Get length of a dataset in Tensorflow

Question

source_dataset = tf.data.TextLineDataset('primary.csv')
target_dataset = tf.data.TextLineDataset('secondary.csv')
dataset = tf.data.Dataset.zip((source_dataset, target_dataset))
dataset = dataset.shard(10000, 0)
dataset = dataset.map(lambda source, target: (tf.string_to_number(tf.string_split([source], delimiter=',').values, tf.int32),
                                              tf.string_to_number(tf.string_split([target], delimiter=',').values, tf.int32)))
dataset = dataset.map(lambda source, target: (source, tf.concat(([start_token], target), axis=0), tf.concat((target, [end_token]), axis=0)))
dataset = dataset.map(lambda source, target_in, target_out: (source, tf.size(source), target_in, target_out, tf.size(target_in)))

dataset = dataset.shuffle(NUM_SAMPLES)  #This is the important line of code

I would like to shuffle my entire dataset fully, but shuffle() requires a number of samples to pull, and tf.Size() does not work with tf.data.Dataset.

How can I shuffle properly?

It should be the size of your smaller csv file. I'm not aware of a function or property in Tensorflow that returns the length of the Dataset. — Lescurel, Dec 10 '17 at 07:56
From the [documentation](https://www.tensorflow.org/api_docs/python/tf/data/Dataset#zip) : *The number of elements in the resulting dataset is the same as the size of the smallest dataset* — Lescurel, Dec 12 '17 at 10:11
zip() works the same way; iteration ends when StopIteration is raised (by the shortest object). — markemus, May 29 '19 at 21:30

score 2 · Accepted Answer · answered Feb 09 '18 at 14:54

I was working with tf.data.FixedLengthRecordDataset() and ran into a similar problem. In my case, I was trying to only take a certain percentage of the raw data. Since I knew all the records have a fixed length, a workaround for me was:

totalBytes = sum([os.path.getsize(os.path.join(filepath, filename)) for filename in os.listdir(filepath)])
numRecordsToTake = tf.cast(0.01 * percentage * totalBytes / bytesPerRecord, tf.int64)
dataset = tf.data.FixedLengthRecordDataset(filenames, recordBytes).take(numRecordsToTake)

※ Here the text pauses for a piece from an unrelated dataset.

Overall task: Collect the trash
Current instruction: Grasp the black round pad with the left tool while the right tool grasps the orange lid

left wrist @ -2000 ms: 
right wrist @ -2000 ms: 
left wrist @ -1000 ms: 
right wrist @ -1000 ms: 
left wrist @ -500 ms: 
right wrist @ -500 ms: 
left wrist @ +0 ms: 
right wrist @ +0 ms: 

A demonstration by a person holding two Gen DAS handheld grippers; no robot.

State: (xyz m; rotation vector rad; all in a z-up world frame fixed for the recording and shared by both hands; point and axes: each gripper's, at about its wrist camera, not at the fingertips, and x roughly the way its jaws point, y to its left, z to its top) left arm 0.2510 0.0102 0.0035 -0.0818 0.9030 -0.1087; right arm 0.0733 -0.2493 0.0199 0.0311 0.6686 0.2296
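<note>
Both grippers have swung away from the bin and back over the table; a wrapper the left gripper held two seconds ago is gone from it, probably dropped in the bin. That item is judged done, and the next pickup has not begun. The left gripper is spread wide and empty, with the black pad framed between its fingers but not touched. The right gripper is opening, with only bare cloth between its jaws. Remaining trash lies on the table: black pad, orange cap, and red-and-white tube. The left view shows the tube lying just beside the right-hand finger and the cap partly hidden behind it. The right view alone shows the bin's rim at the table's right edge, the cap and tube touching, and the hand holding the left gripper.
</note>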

In your case, my suggestion would be to count directly in python the number of records in 'primary.csv' and 'secondary.csv'. Alternatively, I think for your purpose, to set the buffer_size argument doesn't really require counting the files. According to the accepted answer about the meaning of buffer_size, a number that's greater than the number of elements in the dataset will ensure a uniform shuffle across the whole dataset. So just putting in a really big number (that you think will surpass the dataset size) should work.

How did you use shuffle & split for your dataset? (using totalBytes / bytesPerRecord) — JeeyCi, May 04 '22 at 16:09

Timbus Calin · Answer 2 · 2020-11-25T13:31:19.137

1

As of TensorFlow 2, the length of the dataset can be easily retrieved by means of the cardinality() function.

dataset = tf.data.Dataset.range(42)
#both print 42 
dataset_length_v1 = tf.data.experimental.cardinality(dataset).numpy())
dataset_length_v2 = dataset.cardinality().numpy()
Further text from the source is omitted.